The Women Who Made Modern Economics

Rachel Reeves
2023, John Murray Press, 288 pages,
ISBN 9781399807449

Reviewer: Vicky Pryce

The problem with this title is that most women who have by all accounts ‘made it’ in the economics profession, rather than worrying about the criticisms about some instances of plagiarism, for which Reeves has already apologised , would instead go to the last few pages first and scour the bibliography and index to see whether their name is there  – and then get sorely disappointed it isn’t. And there are probably many of us in the same boat.

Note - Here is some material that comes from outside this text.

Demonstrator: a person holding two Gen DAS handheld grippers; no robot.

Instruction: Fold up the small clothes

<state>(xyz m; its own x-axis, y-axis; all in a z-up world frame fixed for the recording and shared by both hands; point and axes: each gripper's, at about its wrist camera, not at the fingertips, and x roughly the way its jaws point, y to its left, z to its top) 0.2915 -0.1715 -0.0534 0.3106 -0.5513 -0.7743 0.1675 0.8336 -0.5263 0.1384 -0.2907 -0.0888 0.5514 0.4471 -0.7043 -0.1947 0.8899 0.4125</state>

Nevertheless, we must rejoice that Rachel Reeves, soon quite likely to be in the cabinet of a new UK Labour government if the polls are to be believed, chose to focus on women in economics who tend to have been – and still are – obscured by their male counterparts. And even if there and practicing their profession – something that female footballers were not able to do until they were finally recognised, as late as 1979, by the Football association – they remain in the most part unrecognised by the ‘establishment’ . Reeves is right for example to bemoan the fact that Milton Friedman’s Nobel Prize wasn’t shared with the brilliant monetary economist Anna Schwartz despite their long collaboration. And, indeed, Schwartz should have got it in her own right. And so should our own Joan Robinson have done with ‘The Economics of Imperfect Competition’ and much more. On that we are all agreed.

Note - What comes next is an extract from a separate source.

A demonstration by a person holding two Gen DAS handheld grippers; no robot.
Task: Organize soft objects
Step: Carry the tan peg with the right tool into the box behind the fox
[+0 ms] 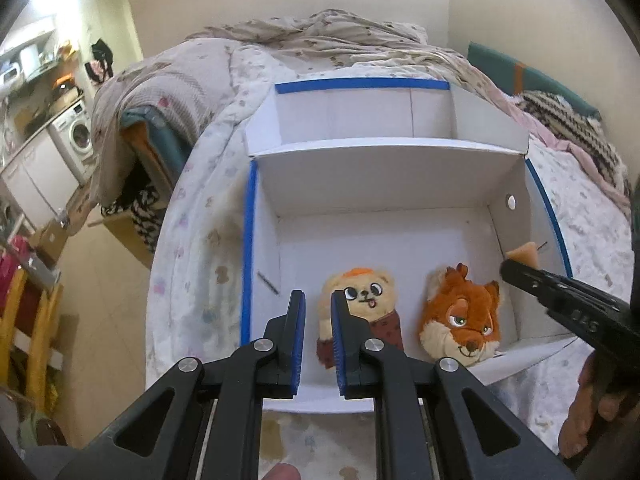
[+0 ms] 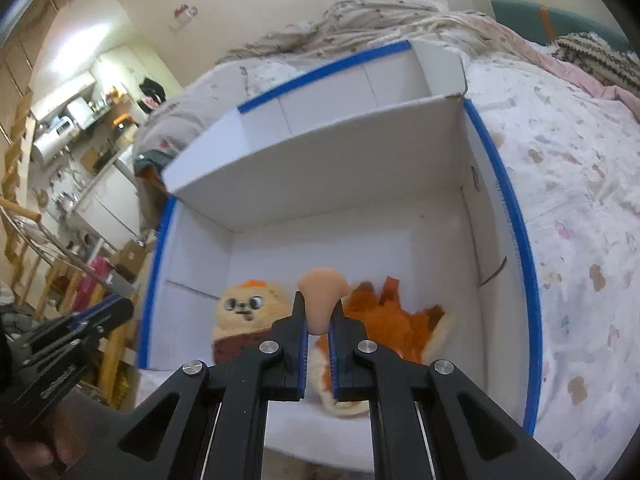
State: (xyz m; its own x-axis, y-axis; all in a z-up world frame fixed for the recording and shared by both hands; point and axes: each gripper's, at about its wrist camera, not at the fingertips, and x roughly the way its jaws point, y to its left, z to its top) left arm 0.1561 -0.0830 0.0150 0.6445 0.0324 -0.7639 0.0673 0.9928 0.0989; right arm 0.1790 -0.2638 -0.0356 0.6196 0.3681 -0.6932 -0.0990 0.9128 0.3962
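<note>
Between the right tongs (image 2: 319,312) sits a peach-coloured soft piece (image 2: 321,300), pinched at its narrow end with its wider top sticking out past the tips, held above the white blue-edged cardboard box (image 2: 512,216) on the bed (image 2: 580,184). Inside the box lie two plush toys side by side: a cream dog plush (image 1: 362,312) with orange hair and an orange fox plush (image 1: 464,320). Left tongs (image 1: 318,300) hover spread and empty over the dog plush's left side.
</note>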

And this, of course, is something we see in most walks of life all too often – including in science and in the creative industries. Women’s work and contribution is often overlooked. But academic economics stands out for the scale of its inequality in treatment. Women economists in universities lag further behind their male colleagues than is the case in many other disciplines, including in the wider STEM subjects. Sadly, this seems to be happening worldwide. Co-authored economics papers result, more times than not, in the male writer rather than the woman co-author being promoted.

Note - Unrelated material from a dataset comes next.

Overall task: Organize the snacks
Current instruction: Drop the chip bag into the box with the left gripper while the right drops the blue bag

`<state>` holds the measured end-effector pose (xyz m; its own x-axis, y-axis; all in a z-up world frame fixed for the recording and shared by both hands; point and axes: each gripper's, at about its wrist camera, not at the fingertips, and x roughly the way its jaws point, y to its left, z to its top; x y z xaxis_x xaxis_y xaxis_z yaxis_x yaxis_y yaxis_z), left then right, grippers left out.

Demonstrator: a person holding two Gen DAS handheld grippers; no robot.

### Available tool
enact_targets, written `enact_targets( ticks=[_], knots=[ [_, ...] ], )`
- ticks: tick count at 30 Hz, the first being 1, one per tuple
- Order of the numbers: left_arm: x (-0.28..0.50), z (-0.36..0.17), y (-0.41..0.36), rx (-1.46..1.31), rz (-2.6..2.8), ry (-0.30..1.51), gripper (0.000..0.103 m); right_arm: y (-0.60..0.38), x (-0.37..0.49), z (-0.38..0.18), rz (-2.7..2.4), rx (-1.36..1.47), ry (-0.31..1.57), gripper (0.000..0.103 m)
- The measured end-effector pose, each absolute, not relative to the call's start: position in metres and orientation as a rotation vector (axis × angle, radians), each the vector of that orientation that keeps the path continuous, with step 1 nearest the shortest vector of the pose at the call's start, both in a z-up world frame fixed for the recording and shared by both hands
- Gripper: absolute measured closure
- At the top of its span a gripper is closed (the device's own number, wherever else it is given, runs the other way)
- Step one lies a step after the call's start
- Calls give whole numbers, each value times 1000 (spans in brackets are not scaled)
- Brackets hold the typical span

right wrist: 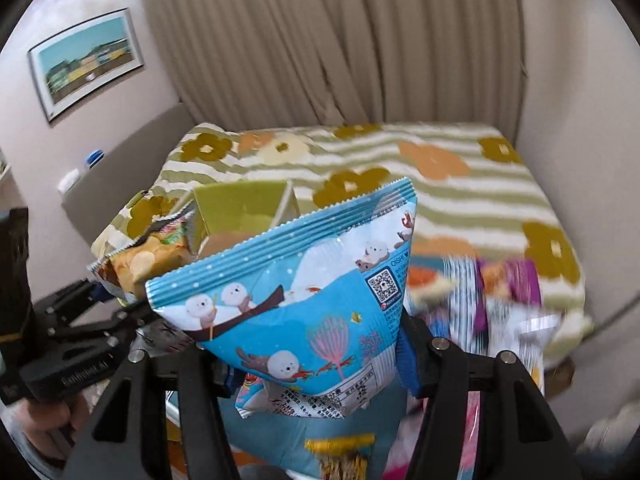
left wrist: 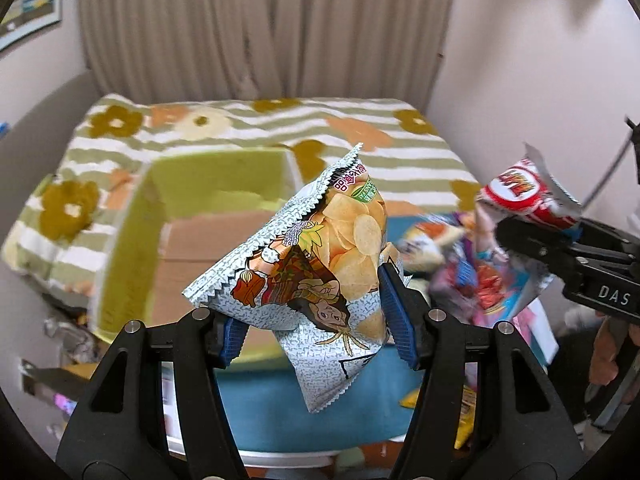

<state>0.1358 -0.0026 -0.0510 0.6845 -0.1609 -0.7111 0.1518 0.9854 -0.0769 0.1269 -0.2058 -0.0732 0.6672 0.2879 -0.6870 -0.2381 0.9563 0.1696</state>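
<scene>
My left gripper (left wrist: 316,324) is shut on a silver potato-chip bag (left wrist: 320,248) with a cartoon figure, held up in the air and tilted left. The blue pads (left wrist: 396,312) press its lower sides. My right gripper (right wrist: 318,372) is shut on a light-blue snack bag (right wrist: 304,292) printed with seals, also lifted. Each view shows the other hand's load: the right gripper (left wrist: 520,236) with the blue bag's red-and-white side (left wrist: 516,196), and the left gripper (right wrist: 100,300) with the chip bag (right wrist: 144,260). Behind both bags stands an open green box (left wrist: 224,184) with a brown cardboard floor.
The green box (right wrist: 240,208) rests at the near edge of a bed with a striped floral blanket (right wrist: 440,184). A blurred heap of several snack packs (right wrist: 500,300) lies to the right. Below is a teal surface (left wrist: 272,408). Curtains and walls close the back.
</scene>
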Motion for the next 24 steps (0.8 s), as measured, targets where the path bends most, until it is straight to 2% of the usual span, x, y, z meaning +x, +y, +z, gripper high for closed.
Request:
enact_targets(
  ticks=[5, 11, 24],
  knots=[
    [168, -39, 42, -48, -98, 798, 47, -169, 168, -60, 367, 38, 787, 48],
    [223, -52, 92, -85, -64, 841, 47, -112, 219, -62, 415, 40, 805, 48],
    [367, -136, 149, -47, -158, 1054, 47, -31, 311, -108, 300, 68, 952, 48]
  ],
)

And on the subject of Nobel prizes, again, if you indulge me – there have only been three women receiving it since the Nobel Memorial Prize in Economic Sciences was first awarded in 1969.  There have been 92 awards overall (some have been joint). This makes it 2.1% female success!   Rachel Reeves understand rejoices in the Nobel Prize success of Elinor Ostrom (2009) and Esther Duflo (2019).  Neither of those Nobel prizes were, of course, awarded a prize for anything directly to do with women and they were shared with others (men). But this book came out before Claudia Goldin got hers alone in late 2023 for her work on gender-based economic inequality and the ‘motherhood penalty’ that most working women experience. In this case interestingly roles were reversed. Many of Goldin’s mentors and collaborators have been men and she has worked closely with her husband, Harvard Professor, Laurence Katz.
 
We may therefore argue that we have come a long way. Perhaps. It’s good to see, as the book highlights, how well women have recently done in international financial institutions - maybe that is why they gravitate there. But let’s not get too excited as much still needs to change.  Christine Lagarde – after French politics going to the IMF during part of the eurozone crisis, presiding over rather too austere demands on stricken countries, some would argue, and then at  the ECB – is a lawyer. Her main economic adviser is a man, the previous head of the Irish Central Bank, Philip Lane. And none of the 20 central bank governors in the Eurozone who make up the ECB governing council is female. At least in the IMF now the head, Kristalina Georgieva and her number two, are women. And both are economists. Hooray! Whether the IMF has fundamentally ditched its free market principles as Reeves argues though remains unclear.  

The book is particularly interesting for politics watchers when it comes to giving hints of what may happen once Labour is in power.  Reeves makes clear, for example, that we won’t see her interfering with the operational independence of the Bank of England. Providing certainty and stability in policy is paramount and she credits her philosophy of “securonomics’ to the ideas coming from the work of the women economists she has covered in the book. Some of her plans for raising money and redistributing it in the ways that help women and parents and, also, those at the lower end of the income scale have of course already been pinched by the current conservative Chancellor Jeremy Hunt. More thinking therefore will be required. It won’t be easy. But Reeves’s possible elevation to that post, after the general election , would at least mean we would not only have the first-ever woman in the role but also an economist to boot!